Consumers are being sold drinks with banned flame-retardant additives, pork in beef, and fake cheese, laboratory tests show.

Consumers are being sold food including mozzarella that is less than half real cheese, ham on pizzas that is either poultry or “meat emulsion”, and frozen prawns that are 50% water, according to tests by a public laboratory.

The checks on hundreds of food samples, which were taken in West Yorkshire, revealed that more than a third were not what they claimed to be, or were mislabelled in some way. Their results have been shared with the Guardian.

Testers also discovered beef mince adulterated with pork or poultry, and even a herbal slimming tea that was neither herb nor tea but glucose powder laced with a withdrawn prescription drug for obesity at 13 times the normal dose.

A third of fruit juices sampled were not what they claimed or had labelling errors.

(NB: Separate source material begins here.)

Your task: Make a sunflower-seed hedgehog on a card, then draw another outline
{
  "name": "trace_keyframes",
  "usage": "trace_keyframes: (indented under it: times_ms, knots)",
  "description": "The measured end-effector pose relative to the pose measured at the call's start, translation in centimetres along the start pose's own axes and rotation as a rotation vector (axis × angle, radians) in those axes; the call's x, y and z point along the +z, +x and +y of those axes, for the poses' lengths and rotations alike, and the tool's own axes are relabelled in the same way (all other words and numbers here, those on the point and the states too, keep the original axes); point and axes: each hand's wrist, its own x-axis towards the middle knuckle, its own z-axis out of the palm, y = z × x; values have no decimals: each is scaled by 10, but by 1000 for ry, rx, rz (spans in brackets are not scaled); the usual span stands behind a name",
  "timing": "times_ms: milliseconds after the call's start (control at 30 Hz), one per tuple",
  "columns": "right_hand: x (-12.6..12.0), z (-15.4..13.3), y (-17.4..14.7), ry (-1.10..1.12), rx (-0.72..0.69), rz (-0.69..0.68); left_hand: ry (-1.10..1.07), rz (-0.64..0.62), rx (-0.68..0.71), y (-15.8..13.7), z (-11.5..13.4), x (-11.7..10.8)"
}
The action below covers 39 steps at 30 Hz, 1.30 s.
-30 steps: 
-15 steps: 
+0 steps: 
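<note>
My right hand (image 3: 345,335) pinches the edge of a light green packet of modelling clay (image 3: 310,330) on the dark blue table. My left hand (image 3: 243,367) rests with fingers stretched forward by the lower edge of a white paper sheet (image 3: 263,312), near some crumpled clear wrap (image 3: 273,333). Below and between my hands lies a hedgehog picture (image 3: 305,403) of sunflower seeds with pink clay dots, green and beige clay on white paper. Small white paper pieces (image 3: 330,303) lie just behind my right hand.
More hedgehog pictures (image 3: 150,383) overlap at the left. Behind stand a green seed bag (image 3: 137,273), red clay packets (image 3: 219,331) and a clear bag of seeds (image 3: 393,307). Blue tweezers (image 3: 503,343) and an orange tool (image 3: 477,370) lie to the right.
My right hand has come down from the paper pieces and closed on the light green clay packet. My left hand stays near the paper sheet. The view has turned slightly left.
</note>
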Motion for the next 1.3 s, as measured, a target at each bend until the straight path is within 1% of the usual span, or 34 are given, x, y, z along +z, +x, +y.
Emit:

Two contained additives that are not permitted in the EU, including brominated vegetable oil, which is designed for use in flame retardants and linked to behavioural problems in rats at high doses.

Experts said they fear the alarming findings from 38% of 900 sample tests by West Yorkshire councils were representative of the picture nationally, with the public at increasing risk as budgets to detect fake or mislabelled foods plummet.

Counterfeit vodka sold by small shops remains a major problem, with several samples not meeting the percentage of alcohol laid down for the spirit. In one case, tests revealed that the “vodka” had been made not from alcohol derived from agricultural produce, as required, but from isopropanol, used in antifreeze and as an industrial solvent.

Samples were collected both as part of general surveillance of all foods and as part of a programme targeted at categories of foodstuffs where cutting corners is considered more likely.

West Yorkshire’s public analyst, Dr Duncan Campbell, said of the findings: “We are routinely finding problems with more than a third of samples, which is disturbing at a time when the budget for food standards inspection and analysis is being cut.”

He said he thought the problems uncovered in his area were representative of the picture in the country as a whole.

The scale of cheating and misrepresentation revealed by the tests was described by Maria Eagle, the shadow environment secretary, as unacceptable. “Consumers deserve to know what they are buying and eating and cracking down on the mislabelling of food must become a greater priority for the government,” she said.

A Defra spokesperson said: “There are already robust procedures in places to identify and prevent food fraud and the FSA has increased funding to support local authorities to carry out this work to £2m.

“We will continue to work closely with the food industry, enforcement agencies and across government to improve intelligence on food fraud and clamp down on deliberate attempts to deceive consumers.”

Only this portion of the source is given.